Exercise directions
The listing that follows should be copied in full, exactly as written.

Source data
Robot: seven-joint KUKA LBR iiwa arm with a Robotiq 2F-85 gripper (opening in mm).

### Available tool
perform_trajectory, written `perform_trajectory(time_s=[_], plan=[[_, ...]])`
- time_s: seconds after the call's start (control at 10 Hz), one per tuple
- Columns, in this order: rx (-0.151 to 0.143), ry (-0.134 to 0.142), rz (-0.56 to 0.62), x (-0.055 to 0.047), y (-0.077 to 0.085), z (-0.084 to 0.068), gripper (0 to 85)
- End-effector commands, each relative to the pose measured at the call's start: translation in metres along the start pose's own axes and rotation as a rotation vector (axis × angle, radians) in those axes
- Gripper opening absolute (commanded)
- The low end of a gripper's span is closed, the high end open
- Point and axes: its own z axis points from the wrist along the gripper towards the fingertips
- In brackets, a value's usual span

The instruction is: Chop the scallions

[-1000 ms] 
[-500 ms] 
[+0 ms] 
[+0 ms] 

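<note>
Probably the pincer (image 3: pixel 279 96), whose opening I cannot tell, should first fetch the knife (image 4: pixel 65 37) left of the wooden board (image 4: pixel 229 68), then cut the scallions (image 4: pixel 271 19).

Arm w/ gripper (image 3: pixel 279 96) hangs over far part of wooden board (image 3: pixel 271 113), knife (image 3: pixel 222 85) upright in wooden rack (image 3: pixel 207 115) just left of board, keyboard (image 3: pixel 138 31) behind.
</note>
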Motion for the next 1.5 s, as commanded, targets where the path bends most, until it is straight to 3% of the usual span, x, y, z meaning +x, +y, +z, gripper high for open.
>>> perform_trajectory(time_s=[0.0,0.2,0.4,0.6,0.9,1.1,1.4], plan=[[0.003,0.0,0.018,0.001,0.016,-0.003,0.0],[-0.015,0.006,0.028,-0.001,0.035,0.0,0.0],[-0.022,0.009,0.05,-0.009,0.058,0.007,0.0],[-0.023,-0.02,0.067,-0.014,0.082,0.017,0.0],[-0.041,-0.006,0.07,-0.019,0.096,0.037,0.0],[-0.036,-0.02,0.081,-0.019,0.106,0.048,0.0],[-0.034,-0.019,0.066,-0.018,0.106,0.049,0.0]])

Exercise solution
Robot: seven-joint KUKA LBR iiwa arm with a Robotiq 2F-85 gripper (opening in mm).

### Available tool
perform_trajectory, written `perform_trajectory(time_s=[_], plan=[[_, ...]])`
- time_s: seconds after the call's start (control at 10 Hz), one per tuple
- Columns, in this order: rx (-0.151 to 0.143), ry (-0.134 to 0.142), rz (-0.56 to 0.62), x (-0.055 to 0.047), y (-0.077 to 0.085), z (-0.084 to 0.068), gripper (0 to 85)
- End-effector commands, each relative to the pose measured at the call's start: translation in metres along the start pose's own axes and rotation as a rotation vector (axis × angle, radians) in those axes
- Gripper opening absolute (commanded)
- The low end of a gripper's span is closed, the high end open
- Point and axes: its own z axis points from the wrist along the gripper towards the fingertips
- In brackets, a value's usual span

The instruction is: Chop the scallions

[-1000 ms] 
[-500 ms] 
[+0 ms] 
[+0 ms] 

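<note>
Probably the pincer (image 3: pixel 279 96), whose opening I cannot tell, should first fetch the knife (image 4: pixel 65 37) left of the wooden board (image 4: pixel 229 68), then cut the scallions (image 4: pixel 271 19).

Arm w/ gripper (image 3: pixel 279 96) hangs over far part of wooden board (image 3: pixel 271 113), knife (image 3: pixel 222 85) upright in wooden rack (image 3: pixel 207 115) just left of board, keyboard (image 3: pixel 138 31) behind.
</note>
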Motion for the next 1.5 s, as commanded, targets where the path bends most, until it is straight to 3% of the usual span, x, y, z meaning +x, +y, +z, gripper high for open.
>>> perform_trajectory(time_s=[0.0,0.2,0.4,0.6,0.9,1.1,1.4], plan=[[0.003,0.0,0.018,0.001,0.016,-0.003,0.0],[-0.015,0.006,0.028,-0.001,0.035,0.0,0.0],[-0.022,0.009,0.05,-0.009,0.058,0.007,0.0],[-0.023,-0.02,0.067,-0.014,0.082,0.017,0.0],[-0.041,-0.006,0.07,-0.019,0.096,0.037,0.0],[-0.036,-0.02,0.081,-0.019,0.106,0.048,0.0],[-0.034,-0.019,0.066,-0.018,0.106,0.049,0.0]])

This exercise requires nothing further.